Why put a tooth in milk when it falls out?

October 14, 2021


Why put a tooth in milk when it falls out?
Avulsed tooth (knocked out tooth) should be placed in a glass of milk before the dentist reinserts it into the socket

It is common for a tooth to get knocked out while playing sports, on the playground, or even during a fight. The shock and pain of such an event can send patients into a panic. However, keeping calm and acting quickly is important if there is any hope of saving the knocked-out tooth. So is putting a tooth in milk when it falls out. Why milk? Here are the things to know:

 

Why preserve a knocked-out tooth?


Researchers estimate that over 5 million teeth get knocked out each year. But it isn’t the end of the world. With proper care, it is possible to save the tooth by keeping it viable and replanting it successfully in the original socket. That said, there is a narrow time window. Between five and 60 minutes the tooth maintains a good survival rate as long as it has been properly stored. But if the tooth is out of the mouth for more than 60 minutes the chance for survival significantly decreases.

 

What to do with a knocked-out tooth?


Once the tooth or pieces of the tooth are located it is important to handle them carefully. The tooth needs to be handled only by the crown, and not by the roots. If the tooth is dirty, clean it by gently rinsing it with milk or water. Do not scrub it or use any type of cleaning agent. And if possible, try to replace the tooth in the empty socket, pushing it very gently with the fingers and then holding it in place by gently biting down. Another option is to store it between the cheek and gums so saliva can keep it moist. Then get to a dentist within the next 30 minutes. This is the best-case scenario when trying to save a knocked-out tooth.

 

What if the tooth cannot be placed in the socket?


Unfortunately, it isn’t always possible to put the tooth immediately back in the empty socket or tuck it in the cheek. This is especially true if the patient is young and might accidentally swallow the tooth. When this occurs, it is important to keep the tooth safe and not allow it to dry out. This is why dentists recommend storing it in a small cup of milk. The objective is to keep the tooth vital until it can be replaced in the socket. Milk is a good temporary preservative because it has a chemical makeup compatible with teeth. It does not matter if it is whole milk, two percent, one percent, or skim milk.  Milk contains several substances including antibacterial agents, proteins, and sugars that cells on the root need to survive. It also helps maintain the right balance of acids.

 

What if milk is not available?


In some cases, milk will not be readily available.

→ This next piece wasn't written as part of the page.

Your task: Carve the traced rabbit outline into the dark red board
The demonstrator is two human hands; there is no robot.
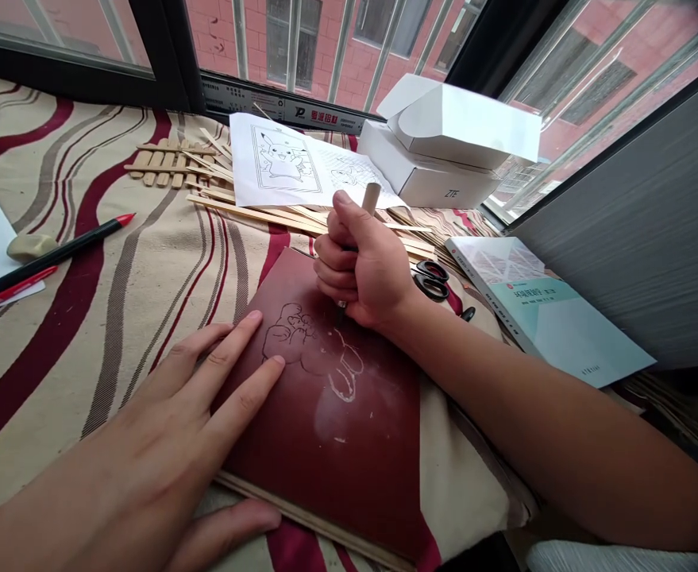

The next best solution is to have the patient spit into a cup and store the tooth in the saliva. Water should be used as a last resort because even tap water might contain high enough levels of chlorine to kill the tooth root and make the tooth more difficult to save.

 

What happens next?


Once the tooth is safely recovered and stored, it is important to contact an emergency dentist. They will get you into the first available appointment, preferably within an hour. In the office, the tooth is re-implanted and splinted to the adjacent teeth to keep it in place. The dentist will decide how long the splint remains in place. If the bone around the socket is not fractured, it usually takes the root three to four weeks to reattach.